CONFIRMED cholera cases have risen to 12 while three more suspected cases at Birchenough Bridge were still to be verified, Health and Child Care minister David Parirenyatwa has said.
Phyllis Mbanje/Jairos Saunyama
Addressing journalists in Harare yesterday, Parirenyatwa expressed concern that the government could fail to control the outbreak in congested cities such as Harare where there were chronic water and sewer challenges.
“Zimbabwe shares a long border with Mozambique (41 people have died of cholera in that country) in the eastern part and the four border provinces, Masvingo, Mashonaland East, Central and Manicaland, have been put on high alert,” Parirenyatwa said.
“Prevention of cholera is rooted on access to clean water and good hygienic standards, but currently Harare is battling a major water problem.”
The disease can be transmitted through water and fresh foods especially fruits, fish and meat and pre-cooked food sold in the open. Zimbabwe experienced its worst cholera outbreak between August 2008 and July 2009 when almost 100 000 cases and 5 000 deaths were reported in 55 of the country’s 63 districts.
Following the confirmation of cholera cases in Mudzi, Chipinge and Beitbridge, surveillance and response activities have been activated including pre-positioning of cholera supplies.

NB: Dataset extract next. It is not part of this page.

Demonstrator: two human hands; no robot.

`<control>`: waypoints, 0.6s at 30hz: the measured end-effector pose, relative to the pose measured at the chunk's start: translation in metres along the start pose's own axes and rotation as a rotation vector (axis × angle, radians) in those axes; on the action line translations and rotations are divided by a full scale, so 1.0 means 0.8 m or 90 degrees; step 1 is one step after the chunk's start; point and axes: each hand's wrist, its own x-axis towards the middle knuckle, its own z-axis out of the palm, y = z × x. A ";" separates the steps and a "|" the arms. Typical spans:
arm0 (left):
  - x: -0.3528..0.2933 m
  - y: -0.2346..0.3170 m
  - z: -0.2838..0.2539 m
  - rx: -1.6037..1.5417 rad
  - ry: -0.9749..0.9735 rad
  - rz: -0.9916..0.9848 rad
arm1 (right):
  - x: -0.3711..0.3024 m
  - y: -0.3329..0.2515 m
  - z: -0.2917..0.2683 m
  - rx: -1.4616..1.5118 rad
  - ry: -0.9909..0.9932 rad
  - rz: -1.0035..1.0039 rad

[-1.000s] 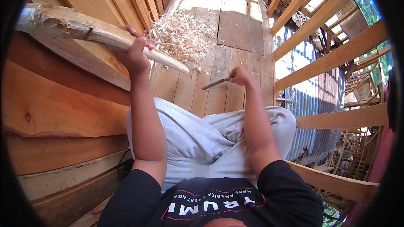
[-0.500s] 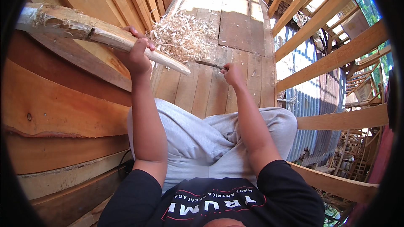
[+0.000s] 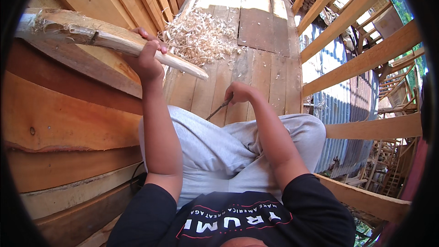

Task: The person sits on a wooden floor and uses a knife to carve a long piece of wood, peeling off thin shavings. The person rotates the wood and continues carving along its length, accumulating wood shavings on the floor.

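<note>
My left hand (image 3: 148,57) is wrapped round a long wooden pole (image 3: 114,38), pale where it is shaved and rough with fibres toward its thick far-left end. The pole slants down to the right, its narrow end standing free past my fingers. In my right hand (image 3: 239,93) is a knife (image 3: 219,110) with a thin dark blade, pointing down and to the left toward my legs. The blade is apart from the pole, and its tip is close to the grey trousers (image 3: 201,132). My fingers hide most of the knife's handle.
A heap of curled wood shavings (image 3: 199,36) lies on the plank floor (image 3: 260,77) beyond the pole. Stacked boards (image 3: 68,110) line the left side. Wooden railing bars (image 3: 366,61) run along the right, with corrugated metal sheets (image 3: 340,123) beyond them.
My right hand has moved left and nearer to me. The knife has swung from pointing left at the pole's end to pointing down toward my legs. My left hand and the pole have barely moved.
</note>
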 end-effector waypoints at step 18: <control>0.003 0.004 -0.001 0.043 0.000 -0.001 | -0.014 0.064 -0.041 0.128 0.513 0.165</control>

Government has in the meantime set up three treatment clinics and rolled out massive awareness campaigns against the diseease in Mashonaland East Province.
Provincial medical director Simukai Zizhou yesterday told NewsDay that no fresh cases had been recorded while cholera patients detained in hospital last week had been treated and discharged.
The recent recurrence of cholera in the country especially in Mudzi has been attributed to the current outbreak of the disease in neighbouring Mozambique.
Malawi, whose nationals also use the Nyamapanda border post in Mudzi, has to date registered 60 cases with two deaths since its first confirmed cases last month.
All the cases were related to the outbreak in Tete Province, Mozambique.